Marietta KARAMANLI « L’engagement en politique, distinguer les bonnes et mauvaises émotions pour empêcher les deuxièmes de gouverner les esprits »

jeudi 6 avril

Le 04 mars 2017 a eu lieu la 26ème journée du Livre Politique organisé par l’association « Lire la politique » et l’Assemblée Nationale.
Membre du jury du Prix des Députés, je ne pouvais y être bien qu’ayant participé à la sélection du Livre vainqueur cette année de ce prix 2017 « Ma part de Gaulois, Magyd Cherfi, éditions Actes Sud ».
Je considère ce livre qui est le récit d’une enfance et adolescence populaire comme « Un récit direct hommage à la République, à la culture et à la France ». Il est écrit dans une langue directe, spontanée, malicieuse.
J’ai contribué aussi la revue éditée à l’occasion « S’engager : la démocratie à l’épreuve des passions » édité par « Lire la Politique » et « La Documentation Française ».
Je vous livre « mon papier » qui me paraît toujours bien d’actualité à un moment d’élections incertaines…où souvent la raison s’efface devant les passions, selon moi certaines sont positives, d’autres ne le sont clairement pas…

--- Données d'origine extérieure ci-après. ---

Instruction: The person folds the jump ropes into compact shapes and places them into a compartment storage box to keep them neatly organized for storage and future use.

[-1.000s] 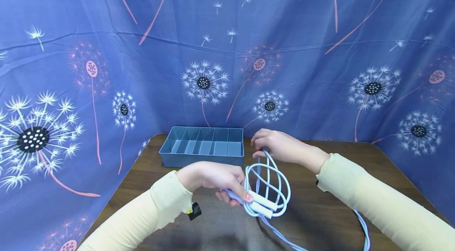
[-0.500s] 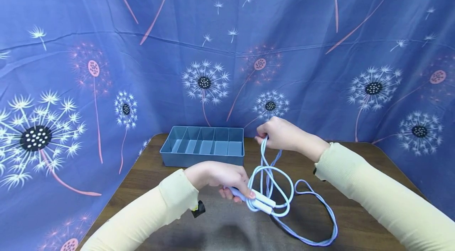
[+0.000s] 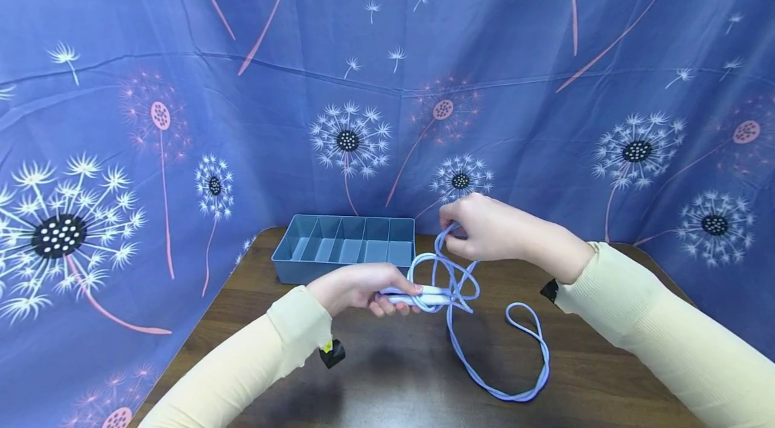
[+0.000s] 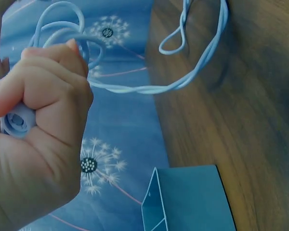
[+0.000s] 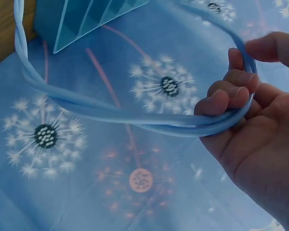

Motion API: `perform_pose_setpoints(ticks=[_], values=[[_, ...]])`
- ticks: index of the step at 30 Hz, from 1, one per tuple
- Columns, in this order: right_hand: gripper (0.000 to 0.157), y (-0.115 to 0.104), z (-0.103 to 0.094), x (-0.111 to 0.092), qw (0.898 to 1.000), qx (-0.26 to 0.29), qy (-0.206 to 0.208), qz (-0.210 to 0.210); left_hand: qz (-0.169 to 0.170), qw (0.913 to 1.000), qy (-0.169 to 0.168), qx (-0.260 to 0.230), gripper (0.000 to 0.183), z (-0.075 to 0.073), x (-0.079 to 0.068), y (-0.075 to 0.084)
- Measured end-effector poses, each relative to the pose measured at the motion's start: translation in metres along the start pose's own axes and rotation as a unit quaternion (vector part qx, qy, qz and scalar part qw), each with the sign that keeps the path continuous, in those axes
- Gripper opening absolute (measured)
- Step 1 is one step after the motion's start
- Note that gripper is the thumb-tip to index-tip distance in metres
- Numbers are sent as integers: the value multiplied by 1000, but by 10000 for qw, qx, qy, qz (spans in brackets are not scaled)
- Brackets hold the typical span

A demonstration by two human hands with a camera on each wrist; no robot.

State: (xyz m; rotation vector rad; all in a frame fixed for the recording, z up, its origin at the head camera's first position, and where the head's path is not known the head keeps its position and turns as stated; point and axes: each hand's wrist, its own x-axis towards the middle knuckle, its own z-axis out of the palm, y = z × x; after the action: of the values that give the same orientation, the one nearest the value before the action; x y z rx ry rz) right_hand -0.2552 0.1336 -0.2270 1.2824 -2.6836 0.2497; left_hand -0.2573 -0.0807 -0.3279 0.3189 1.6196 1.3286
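A pale blue jump rope (image 3: 544,361) hangs between the two hands, its far loop lying on the table. My left hand (image 3: 366,287) grips its two white handles (image 3: 432,295) side by side, with cord looped around them. In the left wrist view the hollow end of one handle (image 4: 18,120) pokes out of the fist. Up and to the right, my right hand (image 3: 493,229) holds a twisted doubled stretch of the cord. The right wrist view shows the cord (image 5: 135,118) passing through its curled fingers, thumb against it.
A blue-grey divided box (image 3: 315,272) stands at the back of the wooden table (image 3: 387,374), just behind my left hand. A blue curtain (image 3: 521,118) with a dandelion print hangs behind and at both sides.
My right hand first rises with the cord, then comes slightly toward the right. The left hand lifts and levels the handles. The trailing cord slides inward from the right, its loop now smaller.
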Motion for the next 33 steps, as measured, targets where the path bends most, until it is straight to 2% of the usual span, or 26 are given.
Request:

« L’engagement en politique, distinguer les bonnes et mauvaises émotions pour empêcher les deuxièmes de gouverner les esprits »
L’engagement peut se définir comme une participation active à la vie de la cité conforme à des convictions et des valeurs.
L’actualité politique récente, qui déjoue les « raisonnements raisonnables », nous fait ressentir clairement que ce n’est pas seulement la raison qui gouverne une partie de l’engagement des citoyens et des choix des individus composant une communauté ou un pays mais aussi des sentiments, des ressentiments, des peurs, des envies, alors « à la manœuvre. »
Il y a aussi la tentation, plus ou moins consciente, chez les citoyens d’entendre ce qu’ils ont envie d’entendre, de vivre leurs passions à l’ombre et « dans » un groupe qui pense pour eux et que soude une pensée rassurante proposant « une » explication à tout. Celle-ci, une fois mise en œuvre, peut être destructrice du lien social et être même contraire à ce à quoi les gens aspirent profondément mais elle les tient et les réconforte.
On a trop rapidement exclu les émotions, les passions hors de la raison politique….pour les retrouver dans la politique.
Mais si nous sommes vigilants, nous pouvons voir qu’il y a de bonnes passions et de mauvaises passions.
Les premières conduisent les individus à se soucier des autres et à être attentifs à ce qui produit de la confiance et de l’égalité. Les deuxièmes réduisent les individus à des esprits égoïstes ou cupides et tendent à faire accepter l’idée que les individus n’ont pas de droits face un parti, une foi, une idéologie ou un groupe dirigeant.
Dans un livre à la fois célèbre par la censure dont il fut l’objet et peu connu de nos contemporains Sergueï TCHAKHOTINE « Le viol des foules par la propagande politique », l’auteur, analysant les émotions à l’œuvre dans les régimes totalitaires et autoritaires, montre que la démocratie en acceptant toutes les critiques et se fondant sur la seule raison pour s’opposer aux mauvaises passions les confortent dans l’idée que la démocratie en acceptant leurs outrances serait « par nature « un régime faible.
Heureusement nous pouvons trouver dans les livres, essais ou romans, la matière à de bonnes émotions qui parlent aux sentiments les meilleurs, aux besoins de liberté et d’égalité et créent un état d’esprit favorable à la démocratie : par le regard qu’un livre fait porter sur soi et les autres il est favorable à la prise de conscience de que la société ne vit bien qu’autant que « les méchants » ne peuvent la gouverner.
Emotions et démocratie peuvent coexister à condition que l’on puisse corriger et limiter de mauvaises passions par de bonnes passions et à laisser les premières aux marges du gouvernement de la Cité.